*TASK*
Using the material below, print the line that contains "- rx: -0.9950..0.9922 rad", the line that contains "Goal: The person", and every line in between, exactly and nothing else.

*DATA FOR REVIEW*
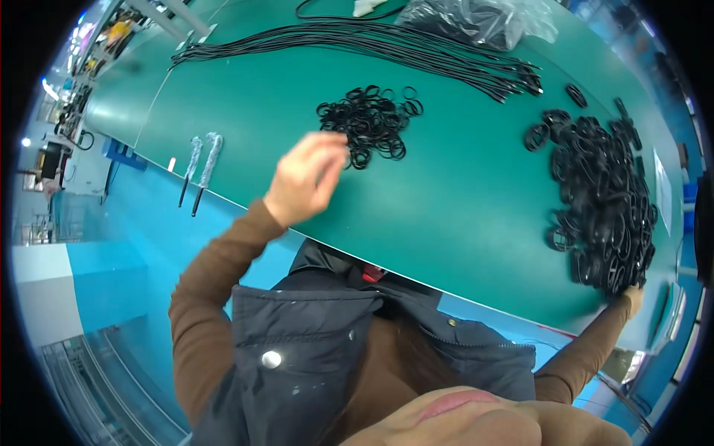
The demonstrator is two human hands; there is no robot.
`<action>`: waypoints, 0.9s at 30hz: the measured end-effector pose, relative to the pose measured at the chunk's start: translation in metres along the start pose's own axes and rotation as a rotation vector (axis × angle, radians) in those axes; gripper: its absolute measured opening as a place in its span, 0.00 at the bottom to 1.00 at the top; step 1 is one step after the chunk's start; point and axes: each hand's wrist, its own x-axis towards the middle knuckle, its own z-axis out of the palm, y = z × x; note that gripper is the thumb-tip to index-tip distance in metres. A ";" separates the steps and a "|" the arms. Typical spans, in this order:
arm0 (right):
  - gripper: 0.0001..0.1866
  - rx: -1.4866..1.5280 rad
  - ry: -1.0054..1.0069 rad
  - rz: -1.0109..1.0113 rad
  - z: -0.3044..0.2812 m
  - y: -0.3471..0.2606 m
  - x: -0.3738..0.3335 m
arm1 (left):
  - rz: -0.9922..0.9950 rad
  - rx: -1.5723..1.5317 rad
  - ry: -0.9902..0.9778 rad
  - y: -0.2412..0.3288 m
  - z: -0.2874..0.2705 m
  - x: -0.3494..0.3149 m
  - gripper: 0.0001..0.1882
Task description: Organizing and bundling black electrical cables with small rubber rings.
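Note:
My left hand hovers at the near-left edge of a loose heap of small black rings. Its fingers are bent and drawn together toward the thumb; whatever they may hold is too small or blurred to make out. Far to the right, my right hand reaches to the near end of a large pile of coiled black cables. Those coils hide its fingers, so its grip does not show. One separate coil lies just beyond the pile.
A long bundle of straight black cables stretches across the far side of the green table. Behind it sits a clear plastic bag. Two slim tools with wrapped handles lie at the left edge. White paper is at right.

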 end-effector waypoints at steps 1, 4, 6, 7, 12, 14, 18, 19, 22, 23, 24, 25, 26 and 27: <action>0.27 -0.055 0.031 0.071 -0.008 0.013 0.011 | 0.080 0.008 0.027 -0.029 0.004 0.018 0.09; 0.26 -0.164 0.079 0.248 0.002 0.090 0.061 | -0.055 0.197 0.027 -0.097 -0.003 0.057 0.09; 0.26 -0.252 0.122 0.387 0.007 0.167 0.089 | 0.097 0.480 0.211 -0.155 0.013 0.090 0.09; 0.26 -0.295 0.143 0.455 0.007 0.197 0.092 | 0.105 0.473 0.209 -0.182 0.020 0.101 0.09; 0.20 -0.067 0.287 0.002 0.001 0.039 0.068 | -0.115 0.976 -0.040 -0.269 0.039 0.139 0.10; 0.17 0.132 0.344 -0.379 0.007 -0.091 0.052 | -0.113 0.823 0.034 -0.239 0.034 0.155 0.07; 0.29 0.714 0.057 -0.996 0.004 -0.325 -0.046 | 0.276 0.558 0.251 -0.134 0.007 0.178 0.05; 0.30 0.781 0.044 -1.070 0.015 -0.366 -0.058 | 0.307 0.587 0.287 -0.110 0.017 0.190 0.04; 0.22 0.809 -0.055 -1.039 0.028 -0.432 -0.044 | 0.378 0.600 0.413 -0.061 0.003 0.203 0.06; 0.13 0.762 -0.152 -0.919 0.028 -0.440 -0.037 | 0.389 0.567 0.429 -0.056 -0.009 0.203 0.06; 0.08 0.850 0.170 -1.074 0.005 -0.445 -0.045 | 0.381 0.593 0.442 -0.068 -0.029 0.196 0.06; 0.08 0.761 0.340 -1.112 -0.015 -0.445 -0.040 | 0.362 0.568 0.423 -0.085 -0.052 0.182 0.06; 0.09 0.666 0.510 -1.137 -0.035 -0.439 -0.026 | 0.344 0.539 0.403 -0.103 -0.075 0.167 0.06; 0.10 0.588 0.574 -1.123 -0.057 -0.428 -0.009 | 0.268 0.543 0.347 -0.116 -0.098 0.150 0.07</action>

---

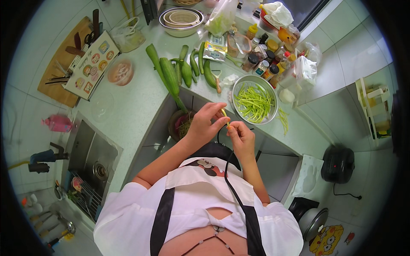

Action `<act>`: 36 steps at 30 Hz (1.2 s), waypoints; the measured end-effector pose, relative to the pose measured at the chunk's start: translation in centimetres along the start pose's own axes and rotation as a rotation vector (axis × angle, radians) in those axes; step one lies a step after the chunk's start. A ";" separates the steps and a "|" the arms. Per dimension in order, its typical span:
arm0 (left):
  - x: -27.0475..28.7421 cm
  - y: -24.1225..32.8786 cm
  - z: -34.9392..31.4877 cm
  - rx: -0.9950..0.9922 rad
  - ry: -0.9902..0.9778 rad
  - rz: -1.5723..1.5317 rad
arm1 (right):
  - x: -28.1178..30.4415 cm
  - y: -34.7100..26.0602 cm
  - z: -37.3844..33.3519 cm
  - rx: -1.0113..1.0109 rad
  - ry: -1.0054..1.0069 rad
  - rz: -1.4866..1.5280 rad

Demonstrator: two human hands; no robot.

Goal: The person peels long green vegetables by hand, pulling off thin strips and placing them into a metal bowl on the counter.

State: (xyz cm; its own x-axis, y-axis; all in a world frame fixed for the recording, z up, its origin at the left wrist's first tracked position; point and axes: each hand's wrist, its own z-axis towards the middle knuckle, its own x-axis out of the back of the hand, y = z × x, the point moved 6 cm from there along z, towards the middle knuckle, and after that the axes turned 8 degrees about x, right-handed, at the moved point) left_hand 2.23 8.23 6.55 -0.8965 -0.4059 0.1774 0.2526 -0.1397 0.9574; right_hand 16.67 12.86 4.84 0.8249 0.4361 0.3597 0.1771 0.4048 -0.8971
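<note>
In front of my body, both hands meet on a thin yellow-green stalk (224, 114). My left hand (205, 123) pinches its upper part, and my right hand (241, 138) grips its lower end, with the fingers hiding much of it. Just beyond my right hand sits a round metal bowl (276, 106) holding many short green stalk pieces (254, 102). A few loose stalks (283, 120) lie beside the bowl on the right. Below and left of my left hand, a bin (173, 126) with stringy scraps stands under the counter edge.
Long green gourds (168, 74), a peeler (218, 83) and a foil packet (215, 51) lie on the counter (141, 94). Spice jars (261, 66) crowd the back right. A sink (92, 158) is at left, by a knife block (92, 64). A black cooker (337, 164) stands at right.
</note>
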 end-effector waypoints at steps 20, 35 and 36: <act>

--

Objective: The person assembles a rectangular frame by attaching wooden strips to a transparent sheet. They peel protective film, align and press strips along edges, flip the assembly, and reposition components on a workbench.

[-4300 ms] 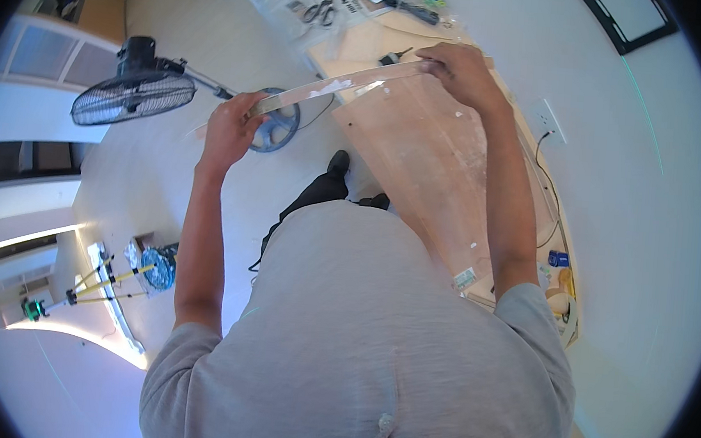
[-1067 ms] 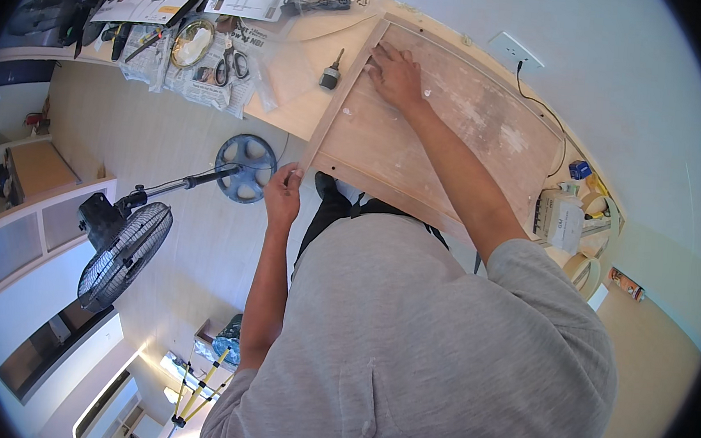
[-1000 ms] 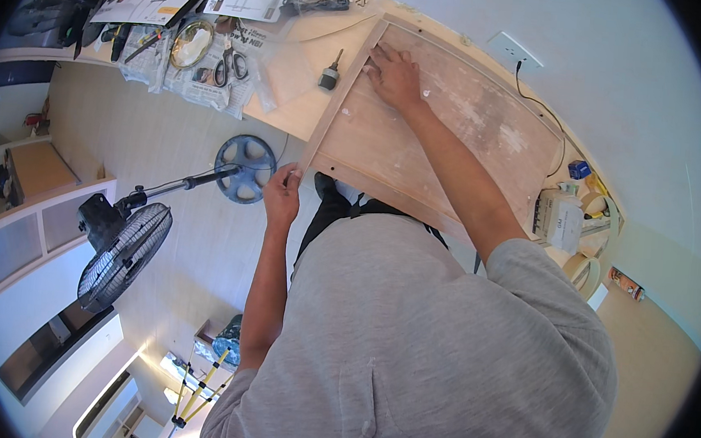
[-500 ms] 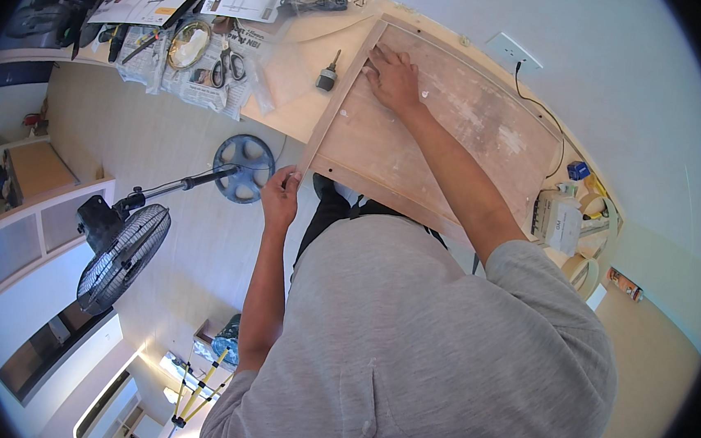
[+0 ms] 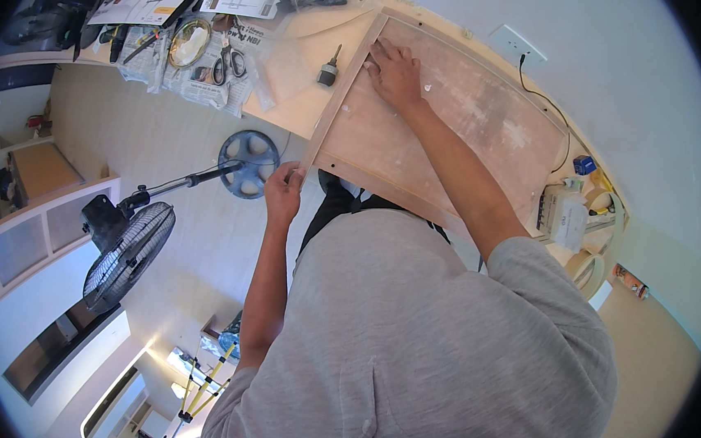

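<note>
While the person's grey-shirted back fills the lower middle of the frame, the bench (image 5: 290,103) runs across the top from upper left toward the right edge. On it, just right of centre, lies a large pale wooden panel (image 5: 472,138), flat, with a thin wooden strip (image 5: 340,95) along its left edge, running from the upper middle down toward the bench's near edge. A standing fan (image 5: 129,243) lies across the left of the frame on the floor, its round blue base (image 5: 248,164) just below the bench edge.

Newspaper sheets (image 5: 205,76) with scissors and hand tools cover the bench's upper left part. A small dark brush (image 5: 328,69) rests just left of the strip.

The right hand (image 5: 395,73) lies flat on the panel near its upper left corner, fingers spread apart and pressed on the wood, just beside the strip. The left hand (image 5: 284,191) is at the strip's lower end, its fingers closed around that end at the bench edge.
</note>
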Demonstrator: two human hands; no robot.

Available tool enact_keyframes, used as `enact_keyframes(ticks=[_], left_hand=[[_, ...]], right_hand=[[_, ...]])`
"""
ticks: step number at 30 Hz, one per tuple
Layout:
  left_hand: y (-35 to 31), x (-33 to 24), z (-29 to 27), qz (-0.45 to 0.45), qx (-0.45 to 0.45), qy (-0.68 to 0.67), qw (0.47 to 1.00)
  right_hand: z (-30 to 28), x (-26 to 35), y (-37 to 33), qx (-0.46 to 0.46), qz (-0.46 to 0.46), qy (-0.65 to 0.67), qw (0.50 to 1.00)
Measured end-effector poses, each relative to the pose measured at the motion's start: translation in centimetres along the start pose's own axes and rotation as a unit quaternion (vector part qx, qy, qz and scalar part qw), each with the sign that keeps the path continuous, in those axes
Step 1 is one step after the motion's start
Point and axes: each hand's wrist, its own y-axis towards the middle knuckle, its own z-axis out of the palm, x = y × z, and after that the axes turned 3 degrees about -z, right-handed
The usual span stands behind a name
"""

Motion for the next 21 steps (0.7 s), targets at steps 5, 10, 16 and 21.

*RESULT FOR THIS EXERCISE*
  - rx: -0.9950..0.9922 rad
  - ry: -0.9902..0.9778 rad
  - rz: -1.5723..1.5317 rad
arm1 (right):
  - x: -28.1178..30.4415 cm
  - y: -34.7100..26.0602 cm
  - z: -37.3844..33.3519 cm
  - rx: -1.0113..1.0109 rad
  - ry: -1.0054..1.0069 rad
  - rz: -1.4866..1.5280 rad

Demonstrator: two human hands; no robot.

Goal: The person peels long green vegetables by hand, pulling off thin strips and placing them into a metal bowl on the counter.

That is the complete answer.